Ahmad Aali – Tehran: Self-Portrait, 1964. Courtesy REORIENT. |
Critical thinking and reflection on cultural issues appeared in a number of prominent intellectual works in the 60s, and [an] unarticulated desire for new political life was replaced with a much higher and more challenging goal: demanding innovation in language, and thought and rationality in cultural works.One of the fine art photography pioneers, who was also the first photographer in Iran to have a solo exhibition in a gallery, is Ahmad Aali. Born in 1935 in Tabriz, Aali has been considered the father of fine art and conceptual photography in Iran. ‘… His direction was one of resistance against what he called the decorative tendencies in the art of his time’, writes curator and art historian Dr. Fereshteh Daftari in an article entitled Redefining Modernism. Another leading figure of the 60s and 70s was Dr. Hadi Shafaieh, also known as a ‘father’ of modern photography in Iran. A former pharmacologist, Dr. Shafaieh began his professional photography career at an early age in his hometown of Tabriz, and later opened the Hadi Studio in Tehran, to which he invited intellectuals such as Ahmad Shamloo and Nima Yushij to photograph them for the first time in Iranian history. Dr. Shafaieh’s dedication to the art finally led to the development of the first undergraduate photography programme in Iran at the University of Tehran in 1982, which he directed until 1987. A major turning point, contemporary Iranian photography is still based upon Dr. Shafaieh’s ideas and what his first graduate students brought into the courses.
Nima Yushij photographed by Dr. Hadi Shafaieh. Courtesy REORIENT. |
The Revolution and the Iran-Iraq War
During the period of civil unrest lasting from October 1977 to January 1979, photography played a significant role in documenting the Revolution. As well, photojournalism became the main medium for recording and reporting the severity of the situation and the sociocultural transformation of Iran to the world. The early years of the Revolution are perhaps best presented in journalistic documentations, such as those of the Iranian-French photographer Abbas Attar (a.k.a. Abbas), who, in his own words, became ‘actively involved’ in the Revolution and captured both its fervour and its excesses. Several other photographers also well-illustrated the Revolution and its concomitant changes. Bahman Jalali, along with his wife, Rana Javadi, documented the Revolution in a photography project entitled Days of Blood, Days of Fire, published as a book – the first in Iran about documentary photography with a sociopolitical context –with the same title in 1979 in three editions. Moreover, Kaveh Golestan – who was killed on an assignment in Iraq in 2003 when he stepped on a landmine – was a towering figure in the realm of activist journalism. Golestan was an eyewitness to the Iranian Revolution as well as the Iran-Iraq War (1980 – 1988). His photographs not only captured the politically upheavals that radically changed his country into an Islamic republic, but also intimately portrayed a society and people in a time of shockingly rapid transition.

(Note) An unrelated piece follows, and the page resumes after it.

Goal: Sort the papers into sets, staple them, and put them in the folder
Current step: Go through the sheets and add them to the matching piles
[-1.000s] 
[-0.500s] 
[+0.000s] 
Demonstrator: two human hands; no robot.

A Revolution scene in Tehran from Bahman Jalali and Rana Javadi’s Days of Blood, Days of Fire series. Courtesy REORIENT. |
Although photography reigned supreme in Iran during the 70s and 80s, photographs from these decades have been ignored, or at least, not studied adequately enough for a number of reasons. First, many pivotal images are not easily accessible and available for study. Most of the photographs from the Revolution and the Iran-Iraq War have been banned from publication by the Iranian government, and many photographers and collectors have not published their photographs due to such restrictions. Second, conceptually, many photographs of wartime Iran depict notions other than the ones the government was, and is trying to convey. ‘In revolutionary Iran, images were only acceptable if they promoted an Islamic lifestyle, the glory of the Islamic Republic, or the sanctity of the imam’, writes Roxanne Varzi in her book, Warring Souls: Youth, Media, and Martyrdom in Post-Revolutionary Iran.
The end of an era: revolutionaries hold up a newspaper with the headline ‘The Shah Left’ in 1978. Photograph by Kaveh Golestan, courtesy Silk Road Art Gallery and REORIENT. |
From Nasereddin Shah’s palaces to the battlegrounds of the Iran-Iraq war, Iranian photography has travelled a long journey towards its present state. Photography emerged in Iran in the mid-19th century, but since then, has taken a totally different path in relation to European photography. Since its introduction into Iran, the art and science of photography have been intertwined with politics, and have been evolving in association with the traumatic social upheavals of the last two centuries. When photography emerged in Iran, it was used only by the wealthy to represent their power; now, it is being used as a crucial tool for social and political activism, as well as for aesthetic pursuits. The women previously photographed in harems by their husbands, for example, are now behind their own cameras. With their photographs, Iranian women are telling stories of power and passion, challenging stereotypes, and providing insight into the social and political issues of contemporary Iran.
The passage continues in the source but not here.